Another small-scale US study reported on genetic differences in the susceptibility to PCVAD in Duroc, Landrace and Large White pigs which were infected intranasally and intramuscularly at 5-7 weeks of age with PCV2. Although PCV2-associated lymphoid depletion and granulomatous inflammation were observed in pigs of all breeds, clinical disease compatible with PMWS was observed only in the Landrace pigs.
Spanish workers reported on a large scale study in two farms which had 100% Pietrain, 50% Pietrain and 0% Pietrain genotypes. They showed that the expression of PCVAD was related to the percentage of Pietrain genes with the 0% genotype having the highest mortality. However, the authors warned that the results should be treated with caution as the reported differences might have been related to certain individuals and/or certain lines rather than related to a specific breed.
In the UK, a survey across 145 farms reported that the presence of PCV2 antibodies was strongly associated with the genetic background. Here the Hampshire breed was identified as ‘protective’.
The conclusion from the above is that there are indications of genotype differences in PCVAD with the Landrace the most susceptible of major breeds.
Figure 2. PCVAD – Long term breeding plans? (J. Mackinnon)
However, the real challenge for the future is to discover whether it will be possible to develop breeding techniques that have the potential to lower the incidence across genotypes. Recent results from the University of Nebraska are particularly interesting as the heritabilities of PCVAD score, PCV2 viraemia and antibody levels at 90 days of age were 0.16, 0.38 and 0.55 respectively. These indicate that resistance to PCV2 and reduced incidence of PCVAD through selection are possible. If selection was practiced in nucleus breeding populations then resistance would be transmitted through the breeding pyramid to commercial producers. Unfortunately, this strategy would take many generations of selection. In addition, all pigs in the nucleus populations would have to be exposed to PCV2!

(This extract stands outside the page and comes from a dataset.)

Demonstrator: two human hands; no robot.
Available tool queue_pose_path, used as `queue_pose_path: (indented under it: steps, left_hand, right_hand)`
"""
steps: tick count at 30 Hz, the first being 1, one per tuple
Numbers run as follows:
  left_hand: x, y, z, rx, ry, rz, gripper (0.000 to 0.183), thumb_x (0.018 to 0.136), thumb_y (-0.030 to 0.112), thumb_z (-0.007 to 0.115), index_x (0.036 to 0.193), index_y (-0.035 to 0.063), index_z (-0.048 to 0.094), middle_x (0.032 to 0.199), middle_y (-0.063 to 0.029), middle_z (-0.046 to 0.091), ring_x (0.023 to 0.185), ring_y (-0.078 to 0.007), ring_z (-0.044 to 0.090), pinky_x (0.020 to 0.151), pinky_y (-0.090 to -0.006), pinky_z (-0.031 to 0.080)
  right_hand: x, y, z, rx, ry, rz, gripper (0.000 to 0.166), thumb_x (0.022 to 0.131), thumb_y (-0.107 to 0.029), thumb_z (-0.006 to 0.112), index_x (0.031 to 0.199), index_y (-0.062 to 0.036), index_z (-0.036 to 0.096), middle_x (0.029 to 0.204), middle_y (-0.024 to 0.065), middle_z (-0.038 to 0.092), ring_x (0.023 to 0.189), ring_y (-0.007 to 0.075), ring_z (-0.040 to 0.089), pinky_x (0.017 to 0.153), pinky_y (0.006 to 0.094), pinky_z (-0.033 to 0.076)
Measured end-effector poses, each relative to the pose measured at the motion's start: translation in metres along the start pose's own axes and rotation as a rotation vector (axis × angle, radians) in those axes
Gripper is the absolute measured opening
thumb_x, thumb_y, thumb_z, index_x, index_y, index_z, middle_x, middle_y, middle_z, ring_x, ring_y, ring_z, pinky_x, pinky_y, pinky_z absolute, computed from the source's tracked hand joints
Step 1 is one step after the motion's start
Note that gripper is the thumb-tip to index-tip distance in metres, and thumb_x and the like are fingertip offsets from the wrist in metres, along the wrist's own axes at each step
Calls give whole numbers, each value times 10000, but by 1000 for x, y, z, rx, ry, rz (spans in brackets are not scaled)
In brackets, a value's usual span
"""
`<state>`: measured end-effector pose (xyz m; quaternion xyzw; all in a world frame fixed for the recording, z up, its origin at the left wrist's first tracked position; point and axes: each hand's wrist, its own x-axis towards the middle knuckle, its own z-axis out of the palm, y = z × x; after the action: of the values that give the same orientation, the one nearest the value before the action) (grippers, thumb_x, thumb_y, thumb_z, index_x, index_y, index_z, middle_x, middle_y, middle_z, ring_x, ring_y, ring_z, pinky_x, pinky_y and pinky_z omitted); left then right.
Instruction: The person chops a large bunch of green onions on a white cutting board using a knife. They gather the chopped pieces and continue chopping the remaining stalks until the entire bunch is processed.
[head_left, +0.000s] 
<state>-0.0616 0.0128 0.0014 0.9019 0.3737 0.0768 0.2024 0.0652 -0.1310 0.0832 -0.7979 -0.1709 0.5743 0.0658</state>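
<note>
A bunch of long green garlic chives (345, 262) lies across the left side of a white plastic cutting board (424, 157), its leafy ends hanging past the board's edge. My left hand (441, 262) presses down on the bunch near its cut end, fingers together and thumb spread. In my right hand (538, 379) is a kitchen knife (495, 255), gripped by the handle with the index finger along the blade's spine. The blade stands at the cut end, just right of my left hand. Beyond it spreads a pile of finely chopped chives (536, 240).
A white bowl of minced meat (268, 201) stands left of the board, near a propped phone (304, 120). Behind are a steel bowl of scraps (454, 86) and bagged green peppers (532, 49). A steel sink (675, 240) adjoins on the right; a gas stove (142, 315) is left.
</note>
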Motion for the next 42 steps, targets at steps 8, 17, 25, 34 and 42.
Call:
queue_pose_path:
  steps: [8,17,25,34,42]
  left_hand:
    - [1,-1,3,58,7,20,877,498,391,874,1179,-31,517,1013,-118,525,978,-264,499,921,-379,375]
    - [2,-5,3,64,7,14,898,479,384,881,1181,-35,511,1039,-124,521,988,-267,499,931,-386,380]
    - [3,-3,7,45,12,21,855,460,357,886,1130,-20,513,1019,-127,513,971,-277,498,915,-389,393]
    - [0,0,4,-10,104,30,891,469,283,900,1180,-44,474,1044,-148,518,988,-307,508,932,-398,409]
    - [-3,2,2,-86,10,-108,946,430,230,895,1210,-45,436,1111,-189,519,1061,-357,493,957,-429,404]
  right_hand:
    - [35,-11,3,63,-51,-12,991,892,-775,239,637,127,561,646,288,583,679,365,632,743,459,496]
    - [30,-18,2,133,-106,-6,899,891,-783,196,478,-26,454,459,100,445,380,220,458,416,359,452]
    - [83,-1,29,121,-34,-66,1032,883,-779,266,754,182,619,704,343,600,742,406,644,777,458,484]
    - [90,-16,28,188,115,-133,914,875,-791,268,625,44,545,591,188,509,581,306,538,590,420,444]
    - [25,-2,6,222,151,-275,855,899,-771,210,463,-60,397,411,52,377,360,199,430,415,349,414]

Another approach, using gene array analysis, would be to study PMWS-affected pigs and non-affected littermates (who share at least 50% of their genes in common) to identify gene loci with differences in expression that may be responsible for increased susceptibility to PCVAD.

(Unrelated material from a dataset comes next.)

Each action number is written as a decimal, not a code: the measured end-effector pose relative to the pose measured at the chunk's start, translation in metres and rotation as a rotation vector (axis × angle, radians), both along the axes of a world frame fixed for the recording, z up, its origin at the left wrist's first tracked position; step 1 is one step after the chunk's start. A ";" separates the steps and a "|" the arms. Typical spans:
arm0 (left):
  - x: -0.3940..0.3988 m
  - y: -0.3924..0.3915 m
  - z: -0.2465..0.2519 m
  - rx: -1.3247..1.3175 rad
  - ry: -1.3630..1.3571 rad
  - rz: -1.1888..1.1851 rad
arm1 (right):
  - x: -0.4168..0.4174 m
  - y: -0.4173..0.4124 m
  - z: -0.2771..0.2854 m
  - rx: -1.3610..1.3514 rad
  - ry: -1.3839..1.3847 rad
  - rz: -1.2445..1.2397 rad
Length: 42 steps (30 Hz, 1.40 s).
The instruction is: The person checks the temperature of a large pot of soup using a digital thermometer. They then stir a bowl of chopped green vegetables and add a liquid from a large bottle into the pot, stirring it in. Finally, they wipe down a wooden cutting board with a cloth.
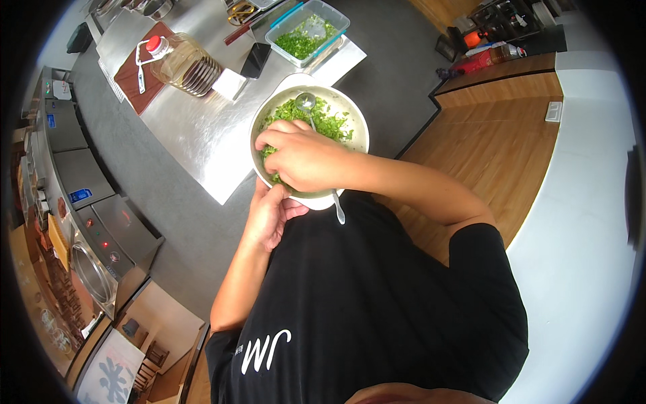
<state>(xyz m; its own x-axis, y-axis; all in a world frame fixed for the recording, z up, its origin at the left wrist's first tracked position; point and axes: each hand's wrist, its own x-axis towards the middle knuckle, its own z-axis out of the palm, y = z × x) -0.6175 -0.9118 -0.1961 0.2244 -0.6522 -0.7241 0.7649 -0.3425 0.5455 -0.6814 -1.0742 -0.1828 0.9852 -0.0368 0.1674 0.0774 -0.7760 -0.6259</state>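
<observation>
A white bowl (359, 121) of chopped green herbs or leaves (330, 121) is in front of my torso, near the corner of a steel table. My left hand (267, 217) grips its near left rim, thumb on top and fingers underneath. Inside the bowl, the bent fingers of my right hand (298, 154) dip into the greens; whether they pinch any is hidden. A metal spoon (306, 101) rests in the bowl with its head on the greens. Its shaft passes under my right hand, and the handle sticks out over the near rim.
On the steel table (202, 136) stand a large oil jug (184, 63) with a red cap, a black phone (256, 60), a small white box (230, 84) and a plastic container (308, 38) of chopped greens. A brown mat (151, 86) lies beneath the jug. Steel kitchen equipment (83, 174) lines the left.
</observation>
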 end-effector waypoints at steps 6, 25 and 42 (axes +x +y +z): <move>0.001 0.000 0.000 0.010 -0.022 0.003 | 0.006 -0.007 -0.006 0.044 -0.060 -0.073; 0.009 0.001 0.000 0.013 -0.044 0.010 | -0.009 -0.005 -0.009 0.145 -0.089 0.008; 0.025 0.002 -0.070 0.076 0.117 0.099 | -0.034 -0.011 -0.029 0.138 -0.128 -0.219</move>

Following the publication of the draft pig genome last November the most effective long-term selection strategy may be to us genomic selection for resistance to PCV2 and decreased incidence of PCVAD. As soon as marker panels with known relationships with response variables are available, it will be possible to practice selection in a population without the need for PCV2 exposure.